For the behavioural credit scoring framework, this human-in-the-loop design is built into the product philosophy. AffyScore does not decline. It produces a structured recommendation (Clear, Caution, or Review) with sub-factor reason codes, a plain-language narrative, and an affordability calculation. The credit officer receives structured reasoning, not a raw score. The decision they make is informed by the system’s analysis but it is their decision, documented in the audit file alongside AffyScore’s output. That structure satisfies Section 81’s substantive requirement while maintaining the operational efficiency that automated analysis provides.
The audit trail requirement
Beyond the explainability requirement, credit providers need to be able to retrieve the assessment record for a specific application 12 months later, or whenever an NCR inspection or NCT challenge requires it. This is a record retention obligation, and it applies to automated system outputs exactly as it applies to manual assessment records.

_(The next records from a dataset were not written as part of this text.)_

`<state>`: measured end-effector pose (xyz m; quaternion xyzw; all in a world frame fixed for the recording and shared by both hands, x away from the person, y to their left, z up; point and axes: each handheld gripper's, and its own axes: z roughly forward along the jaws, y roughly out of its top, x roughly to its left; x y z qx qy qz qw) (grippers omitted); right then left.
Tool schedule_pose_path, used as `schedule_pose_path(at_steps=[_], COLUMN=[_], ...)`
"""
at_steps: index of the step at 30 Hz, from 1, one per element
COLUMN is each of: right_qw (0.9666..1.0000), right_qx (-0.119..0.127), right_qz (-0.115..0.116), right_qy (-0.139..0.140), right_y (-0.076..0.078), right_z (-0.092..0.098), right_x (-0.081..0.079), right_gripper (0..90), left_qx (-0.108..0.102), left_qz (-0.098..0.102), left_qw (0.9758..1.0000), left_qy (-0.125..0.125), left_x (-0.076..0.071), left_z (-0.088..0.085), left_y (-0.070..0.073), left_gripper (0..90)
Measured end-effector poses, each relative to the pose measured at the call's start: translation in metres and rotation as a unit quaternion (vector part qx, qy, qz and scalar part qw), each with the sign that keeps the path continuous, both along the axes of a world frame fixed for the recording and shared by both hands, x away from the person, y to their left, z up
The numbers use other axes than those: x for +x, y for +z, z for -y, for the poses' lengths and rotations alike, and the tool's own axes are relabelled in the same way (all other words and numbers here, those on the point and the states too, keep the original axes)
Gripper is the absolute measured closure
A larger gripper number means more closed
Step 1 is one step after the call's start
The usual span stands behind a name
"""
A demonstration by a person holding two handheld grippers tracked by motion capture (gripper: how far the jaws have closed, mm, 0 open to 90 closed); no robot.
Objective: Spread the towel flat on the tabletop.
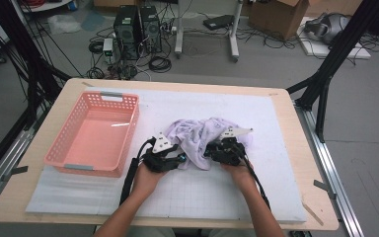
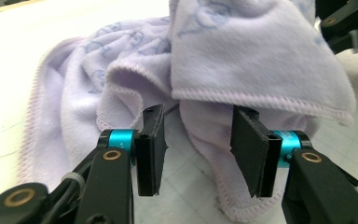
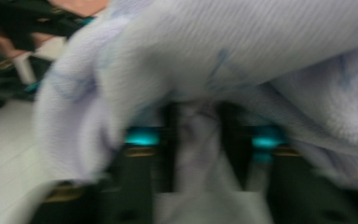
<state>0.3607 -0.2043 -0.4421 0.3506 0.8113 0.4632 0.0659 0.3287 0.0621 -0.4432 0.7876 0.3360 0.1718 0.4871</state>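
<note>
While right hand-held gripper (image 3: 196, 140) pinches lilac towel (image 1: 200, 133), left hand-held gripper (image 2: 196, 149) spread, beside it.

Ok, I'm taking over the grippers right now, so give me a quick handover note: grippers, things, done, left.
Left gripper: jaws apart, nothing pinched, a towel edge just ahead.
Right gripper: shut on a fold of the towel; that view is blurred.
Towel: bunched mid-mat, outside the pink basket at its left, which holds nothing.
Done: one grip taken.
Left: probably regrip with the left gripper, then straighten or fold.
</note>
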Motion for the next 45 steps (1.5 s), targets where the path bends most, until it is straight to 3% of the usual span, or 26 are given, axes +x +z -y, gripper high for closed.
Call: schedule_pose_path(at_steps=[4,6,10,11,13,16,19,21,23,29,32,36,38,40,41,45], right_qw=[0.9992,0.9994,0.9990,0.9982,0.9976,0.9933,0.9865,0.9844,0.9860,0.9899,0.9906,0.9911,0.9910,0.9906,0.9905,0.9892], right_qx=[0.031,0.030,-0.039,-0.049,-0.048,-0.060,-0.067,-0.064,-0.049,-0.042,-0.035,-0.029,-0.026,-0.024,-0.024,-0.022], right_qz=[-0.025,-0.017,0.017,0.023,0.020,0.035,0.048,0.048,0.046,0.044,0.048,0.045,0.044,0.045,0.046,0.042], right_qy=[0.003,0.005,-0.017,-0.025,-0.045,-0.093,-0.142,-0.157,-0.153,-0.129,-0.123,-0.122,-0.123,-0.127,-0.128,-0.138], right_y=[0.008,0.017,0.036,0.040,0.044,0.049,0.055,0.059,0.059,0.049,0.048,0.046,0.045,0.046,0.046,0.048], right_z=[0.006,0.012,0.027,0.033,0.049,0.076,0.098,0.108,0.113,0.106,0.105,0.106,0.108,0.111,0.112,0.120], right_x=[-0.006,-0.014,-0.041,-0.048,-0.059,-0.071,-0.081,-0.085,-0.087,-0.084,-0.082,-0.082,-0.082,-0.083,-0.083,-0.086], right_gripper=[87.2,87.3,87.3,87.3,87.2,87.3,87.5,87.5,87.5,87.3,87.3,87.4,87.4,87.4,87.4,87.4], left_qx=[0.006,0.005,-0.008,-0.009,-0.012,-0.020,-0.018,-0.022,-0.028,-0.030,-0.026,-0.002,0.026,0.052,0.062,0.059], left_qz=[0.000,0.001,-0.015,-0.014,-0.014,-0.016,-0.020,-0.026,-0.028,-0.029,-0.026,-0.029,-0.026,-0.017,-0.011,0.007], left_qw=[1.0000,1.0000,0.9999,0.9999,0.9998,0.9996,0.9995,0.9992,0.9989,0.9979,0.9973,0.9959,0.9949,0.9939,0.9931,0.9958], left_qy=[-0.007,-0.008,-0.001,-0.001,-0.007,-0.010,-0.016,-0.020,-0.026,-0.049,-0.064,-0.085,-0.094,-0.096,-0.099,-0.070], left_x=[-0.004,-0.008,-0.009,-0.010,-0.011,-0.012,-0.013,-0.014,-0.014,-0.013,-0.010,-0.004,-0.002,-0.002,-0.002,0.001], left_z=[-0.005,-0.010,-0.014,-0.013,-0.012,-0.009,-0.006,-0.003,0.001,0.026,0.046,0.075,0.084,0.089,0.089,0.073], left_y=[0.003,0.002,-0.002,-0.002,-0.001,0.000,-0.001,-0.001,-0.002,0.002,0.004,0.006,0.005,0.001,0.001,0.007], left_gripper=[54.4,54.0,52.9,52.7,52.3,50.9,49.8,48.1,46.4,41.6,40.0,38.6,45.7,75.2,83.9,87.8])
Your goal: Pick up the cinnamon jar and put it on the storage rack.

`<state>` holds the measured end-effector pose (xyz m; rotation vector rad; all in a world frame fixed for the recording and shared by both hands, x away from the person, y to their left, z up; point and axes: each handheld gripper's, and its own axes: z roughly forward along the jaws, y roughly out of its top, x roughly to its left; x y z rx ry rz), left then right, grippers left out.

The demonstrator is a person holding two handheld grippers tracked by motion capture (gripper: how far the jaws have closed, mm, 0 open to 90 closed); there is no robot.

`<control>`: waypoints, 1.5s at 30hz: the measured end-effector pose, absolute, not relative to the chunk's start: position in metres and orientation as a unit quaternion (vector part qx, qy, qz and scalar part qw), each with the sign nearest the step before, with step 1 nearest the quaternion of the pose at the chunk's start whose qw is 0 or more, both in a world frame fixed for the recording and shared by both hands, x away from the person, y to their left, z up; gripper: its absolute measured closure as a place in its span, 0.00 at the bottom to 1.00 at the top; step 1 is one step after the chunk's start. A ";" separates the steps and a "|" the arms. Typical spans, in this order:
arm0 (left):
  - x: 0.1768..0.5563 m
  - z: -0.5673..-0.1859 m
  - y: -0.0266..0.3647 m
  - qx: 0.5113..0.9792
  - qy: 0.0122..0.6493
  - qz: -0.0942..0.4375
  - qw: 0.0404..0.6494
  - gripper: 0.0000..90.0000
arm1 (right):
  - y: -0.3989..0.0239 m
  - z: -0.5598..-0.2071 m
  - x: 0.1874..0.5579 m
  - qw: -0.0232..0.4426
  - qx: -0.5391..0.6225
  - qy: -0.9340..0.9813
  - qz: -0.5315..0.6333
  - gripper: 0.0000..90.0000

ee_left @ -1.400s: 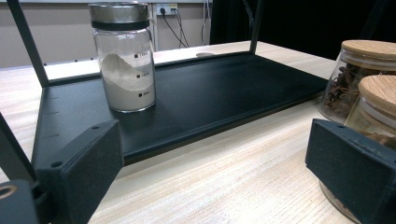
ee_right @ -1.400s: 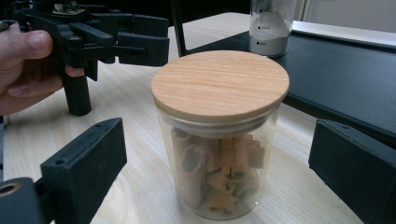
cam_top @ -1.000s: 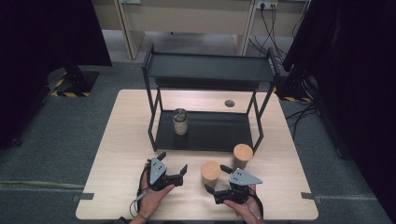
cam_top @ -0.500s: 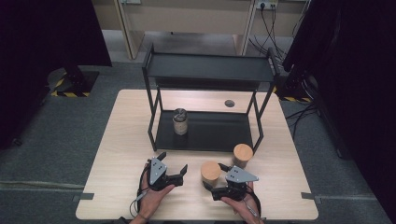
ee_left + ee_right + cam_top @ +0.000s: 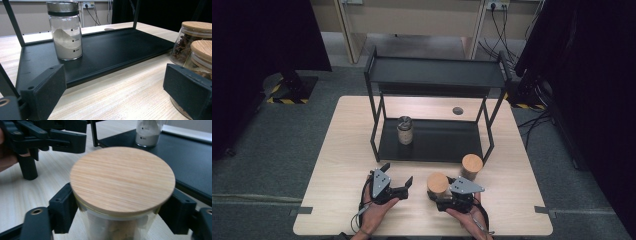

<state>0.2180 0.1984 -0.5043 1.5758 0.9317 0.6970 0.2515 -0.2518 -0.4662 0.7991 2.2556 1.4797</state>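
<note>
Right gripper (image 5: pixel 438 196): near edge of the table, right of centre, held in the person's right hand (image 5: pixel 467 217); its jaws have just been closing and now clasp the near jar under the lid, one pad on each side of the glass, as the right gripper view shows.
Near jar (image 5: pixel 437 184): a glass jar with a round wooden lid (image 5: pixel 122 178), upright on the table (image 5: pixel 342 165), between the right gripper's jaws; brownish contents, too blurred to tell what.
Left gripper (image 5: pixel 398 179): near edge of the table, left of centre, in the person's left hand (image 5: pixel 374 212); jaws spread wide with nothing between them, its pads (image 5: pixel 47 87) apart over bare wood, just left of the near jar and not touching it.
Second jar (image 5: pixel 472 166): same glass and wooden lid, upright on the table just beyond and to the right of the near jar, beside the rack's near right leg; the left gripper view shows dark star-shaped spices inside (image 5: pixel 186 46).
Rack (image 5: pixel 437 75): a black metal frame with two shelves, standing at the middle of the table beyond both jars.
Powder jar (image 5: pixel 405 130): clear glass with a metal lid, part full of white powder, upright on the left part of the rack's lower shelf (image 5: pixel 447 142).
Round hole (image 5: pixel 457 110): in the tabletop beyond the rack, right of centre.
</note>
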 end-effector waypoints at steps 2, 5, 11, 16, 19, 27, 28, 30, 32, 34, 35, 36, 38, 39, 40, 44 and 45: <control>0.218 -0.504 0.198 0.668 0.395 0.295 0.558 0.05 | -0.250 -0.465 0.250 0.169 0.277 0.792 0.517 0.28; 0.218 -0.504 0.198 0.668 0.395 0.295 0.558 0.05 | -0.249 -0.464 0.249 0.172 0.278 0.792 0.516 0.29; 0.218 -0.504 0.198 0.668 0.394 0.295 0.558 0.05 | -0.251 -0.461 0.247 0.175 0.277 0.784 0.527 0.29; 0.218 -0.504 0.198 0.668 0.395 0.295 0.558 0.05 | -0.248 -0.455 0.248 0.178 0.279 0.786 0.523 0.29; 0.218 -0.504 0.198 0.668 0.394 0.295 0.558 0.05 | -0.247 -0.454 0.251 0.175 0.281 0.784 0.525 0.29; 0.218 -0.504 0.198 0.668 0.395 0.295 0.558 0.05 | -0.241 -0.447 0.258 0.176 0.285 0.784 0.523 0.29; 0.218 -0.504 0.198 0.668 0.395 0.295 0.558 0.05 | -0.240 -0.447 0.259 0.177 0.286 0.784 0.522 0.29; 0.218 -0.504 0.198 0.668 0.395 0.295 0.558 0.05 | -0.237 -0.446 0.261 0.178 0.284 0.785 0.521 0.29; 0.218 -0.504 0.198 0.668 0.395 0.295 0.558 0.05 | -0.235 -0.445 0.263 0.178 0.284 0.786 0.519 0.29; 0.218 -0.504 0.199 0.668 0.395 0.295 0.558 0.05 | -0.233 -0.444 0.264 0.179 0.284 0.787 0.518 0.29; 0.218 -0.504 0.198 0.668 0.395 0.295 0.558 0.05 | -0.232 -0.444 0.264 0.180 0.284 0.787 0.518 0.29; 0.218 -0.504 0.199 0.668 0.394 0.295 0.558 0.05 | -0.232 -0.444 0.265 0.181 0.284 0.787 0.518 0.29; 0.218 -0.504 0.198 0.668 0.395 0.295 0.558 0.05 | -0.232 -0.443 0.266 0.181 0.285 0.786 0.518 0.29; 0.218 -0.504 0.199 0.668 0.394 0.295 0.558 0.05 | -0.231 -0.442 0.266 0.182 0.285 0.786 0.517 0.29; 0.218 -0.504 0.198 0.668 0.394 0.295 0.558 0.05 | -0.230 -0.442 0.267 0.182 0.285 0.786 0.517 0.29; 0.218 -0.504 0.199 0.668 0.394 0.295 0.558 0.05 | -0.229 -0.439 0.269 0.185 0.284 0.786 0.517 0.29; 0.218 -0.504 0.199 0.668 0.394 0.294 0.558 0.05 | -0.228 -0.439 0.269 0.185 0.285 0.786 0.517 0.29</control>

For automated systems, this means that the decision output, including the reasoning that supported it, must be stored in a retrievable format linked to the specific application. A log file that records “application ID 44382: score 412, decline” does not satisfy this requirement. A stored decision pack that contains the full assessment record described above (income, obligations, expense norms, factor contributions, recommendation narrative) does.
The NCR v Tsoelli 2023 cancellation case arose in part because the credit provider could not produce assessment records for sampled files from their application history. The inability to retrieve records (whether because they were never created, were deleted, or were stored in a format that cannot be extracted) is a compliance failure independent of whether the underlying assessments were substantively sound. Build the record. Store it retrievably. Test the retrieval before the auditors test it for you.